* WORK TO BE COMPLETED *
Starting at the first line of the data, please print exactly those lines through the one that holds "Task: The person", omitting every picture.

* DATASET EXCERPT *
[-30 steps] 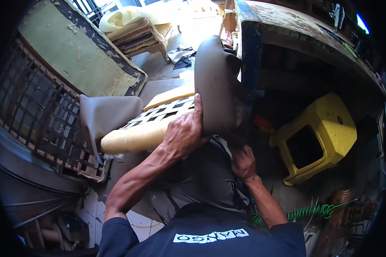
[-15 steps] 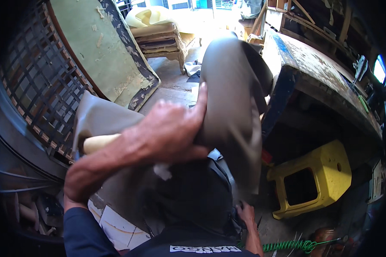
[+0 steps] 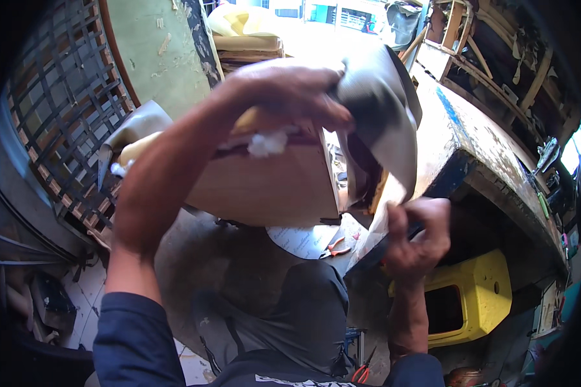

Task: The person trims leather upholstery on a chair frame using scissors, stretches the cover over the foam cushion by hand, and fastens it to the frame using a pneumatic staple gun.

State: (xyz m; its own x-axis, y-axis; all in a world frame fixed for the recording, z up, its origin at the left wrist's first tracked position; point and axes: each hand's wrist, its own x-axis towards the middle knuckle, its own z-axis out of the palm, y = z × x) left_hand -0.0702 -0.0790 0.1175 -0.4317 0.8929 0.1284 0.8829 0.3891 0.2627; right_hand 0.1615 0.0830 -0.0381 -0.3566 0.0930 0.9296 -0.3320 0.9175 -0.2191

* ANSWER TO THIS TASK *
[-30 steps] 
[-15 steps] 
[+0 steps] 

Task: The person trims leather upholstery on a chair frame using scissors, stretches the cover over the foam cushion by hand, and fastens it to the frame using a pneumatic staple gun.

The output returned above is complete.